Why do we believe that we believe? For the most part, what we view reflects our past, which comes out of our memory to validate what we view and subsequently identify that we already know. Even then, having looked at cars before, when another one comes into our awareness, we call it simply a car. The fine details of the car may be different, but unless otherwise needed, we simply view it as a car. We do not see it for what it is, individually, at this moment.

The same goes for most things in our lives. We were told something was this or that, and then we go through life with that label, feeling towards or believing almost everything. Take, for instance, your name. If I ask you, “Who are you,” you would likely say your name. But who were you before you had that name? Similarly, if you had been given a different name, would you be a different you or the same one you are right now?
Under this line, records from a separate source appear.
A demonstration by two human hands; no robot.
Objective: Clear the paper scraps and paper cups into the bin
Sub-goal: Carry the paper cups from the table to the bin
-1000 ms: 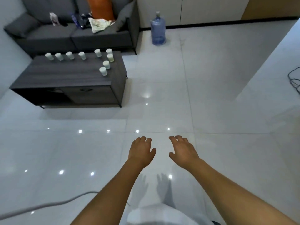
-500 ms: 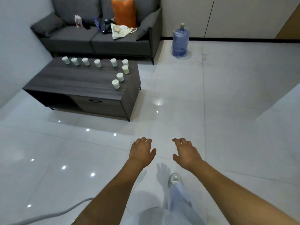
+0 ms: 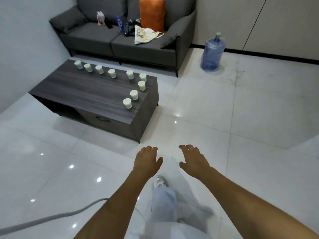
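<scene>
Several white paper cups [image 3: 127,103] stand upright on a dark wooden coffee table [image 3: 86,94], in a row along its far edge and down its right end. My left hand [image 3: 147,160] and my right hand [image 3: 193,160] are stretched out side by side over the white floor, palms down, fingers relaxed, holding nothing. Both hands are well short of the table, near its front right corner. No bin and no paper scraps are in view.
A grey sofa [image 3: 120,38] behind the table carries an orange cushion [image 3: 151,13], a cloth bag [image 3: 145,36] and small items. A blue water jug [image 3: 213,53] stands on the floor at the right. A grey cable [image 3: 51,219] crosses the floor at lower left.
The view has moved closer to the table and sofa, which now sit larger and more central. A leg and shoe have stepped forward. Both hands keep the same outstretched pose.
</scene>
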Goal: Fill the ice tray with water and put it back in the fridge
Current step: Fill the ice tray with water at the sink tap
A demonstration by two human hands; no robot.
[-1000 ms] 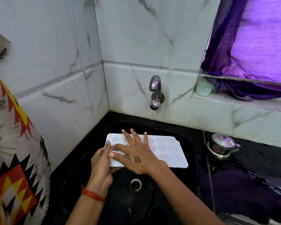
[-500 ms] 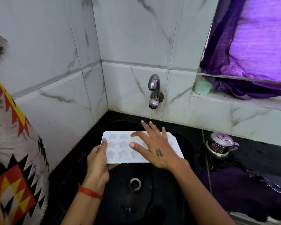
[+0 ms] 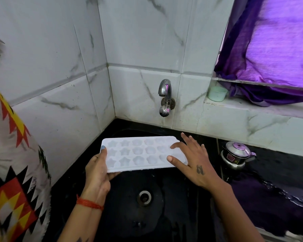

In the following pages, you will read about how I had to unravel all that I knew because what I was told I ultimately rejected. But I disagreed with science, modern medicine, and the beliefs about me from everyone in my life as being final. I was well equipped for this moment, having never really been in mainstream society in the first place. A high school dropout, I spent the early 1990s bouncing around the United States and then began working remotely, self-employed, for about 15 years before the events of this work began. The last time I had a boss, or employer, was in 1990. So by the time 2011 rolled around, and I was flying high successfully in my created career, departing further from reality was relatively easy.

Contained in this book are many references to Shamanism, sometimes vague, but always in a way that illustrates or shows how I used this ancient spiritual practice to help me through a series of events in which my life itself was on the line. Over the eight years of this story, I traveled further and further from everyday society to a place where I found solace and, in the end, healing in Shamanism.

This is not a “how-to” book on Shamanism, nor is it intended to compare it to anyone else’s religious beliefs or otherwise. Instead, it is a story of how I used some alternative practices and thinking to see my next best choice. As Grateful Dead lyricist Robert Hunter says, “Once in a while, you get shown the light, in the strangest of places if you look at it right.” Just like that band, “The Dead,” as they were known, attracted a community of people who literally followed them around the country from show to show, me included, symbolized in those words, I needed to open my eyes to see the world in a new way.